Кольцо Либмана | страница 12
— Сматывайся, не то я… — и он снова занес руку.
Меня словно ветром унесло; я летел по раскаленным плиткам набережной так, словно передо мной вырос целый лес препятствий. Добравшись домой, я вначале не меньше получаса провел под холодным душем. Этот тип мне здорово врезал. Шея под левым ухом у меня совершенно посинела. Я заглотил горсть таблеток, которые, как считает доктор, помогают от нервов, запил все это дело коньяком и лег. Поплыли видения. Вскоре мне явилась моя жена, моя любимая Эва, которая вот уже полтора года как превратилась в корм для червей, — место, где она покоится на кладбище Блумендала, очень красивое, оно осенено тенистыми деревьями — но ей-то это уже все равно.
— Эдвард, — строго сказала она, — что ты делаешь, зачем ты уродуешь свою жизнь? Помнишь ведь, я всегда тебе говорила: если меня не станет, найди себе другую женщину.

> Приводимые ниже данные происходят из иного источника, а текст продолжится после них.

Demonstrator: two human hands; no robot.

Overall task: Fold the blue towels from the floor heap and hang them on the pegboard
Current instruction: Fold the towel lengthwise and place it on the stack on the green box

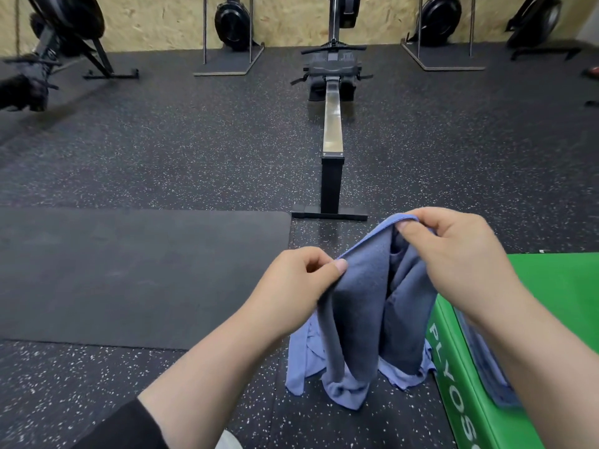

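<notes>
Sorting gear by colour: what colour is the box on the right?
Bright green, with white lettering on its side; the plyo box shows best in the head view.

2 bare forearms reach into view from the bottom edge, each ending in a bare hand. The left hand [293, 280] carries no ring, watch or glove, and its thumbnail is short and plain. Far back from its fingers, near the elbow, a black sleeve [126, 426] is pushed up, its cuff edge soft and unmarked. The right hand [460, 254] is likewise without ring, band or glove, its 1 visible thumbnail trimmed short. Behind its fingers the wrist and forearm show no sleeve up to the frame edge.
</notes>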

Похожую на меня. Один ты не сможешь. Почему ты меня не послушался?
— Сам не знаю, — хлюпая носом, ответил я.
— Зачем ты потащился сегодня на этот гадкий пляж? Ты ведь заранее знал, что ты там встретишь? Ведь знал же?
В ответ я молчал, от соли мне щипало глаза. И вдруг страшно захотелось пить. Я покатился по кровати как гусеница и прижался языком к холодной перекладине железной кровати.
— Сознайся уж, ты только об этом и думаешь, — продолжала она. — К этой прогулке, проказник, ты ведь готовился несколько дней. Ну ладно, я тебя прощаю, и повторяю в последний раз: найди себе женщину. Пока еще не поздно.
Я опять ничего не ответил, проглотил соль и наконец несмело выдавил из себя:
— Эва…
— Да, мой мальчик?
— Уже поздно. Это уже невозможно. Я опоздал.
— Why? — (В средней школе она изучала английский).
— Я болен и врачи поставили мне диагноз. Это неизлечимо.
— Чушь! — резко отозвалась Эва.
Она хотела, чтобы я как можно скорее нашел себе женщину; без женщины, считала она, я пропаду. Она спросила, помню ли я, когда мы занимались этим в последний раз.
«За день до твоей смерти», — ответил я про себя смущенно, ибо я помню все как вчера, как это происходило на больничной койке, занавешенной пластиковыми шторами. Она сама меня об этом попросила. Fairelamourir,[5] — я где-то это вычитал, это выражение подходит в этой ситуации как нельзя лучше. В известной степени, конечно.
Затем я провалился в дрему, и когда снова очнулся, перекочевав в своего рода третичную фазу сна, Эва все еще была здесь. С развевающимися волосами она кружилась над моим изголовьем, сидя на стуле, и передо мной возникала головокружительная панорама ее стройных, космополитических ног.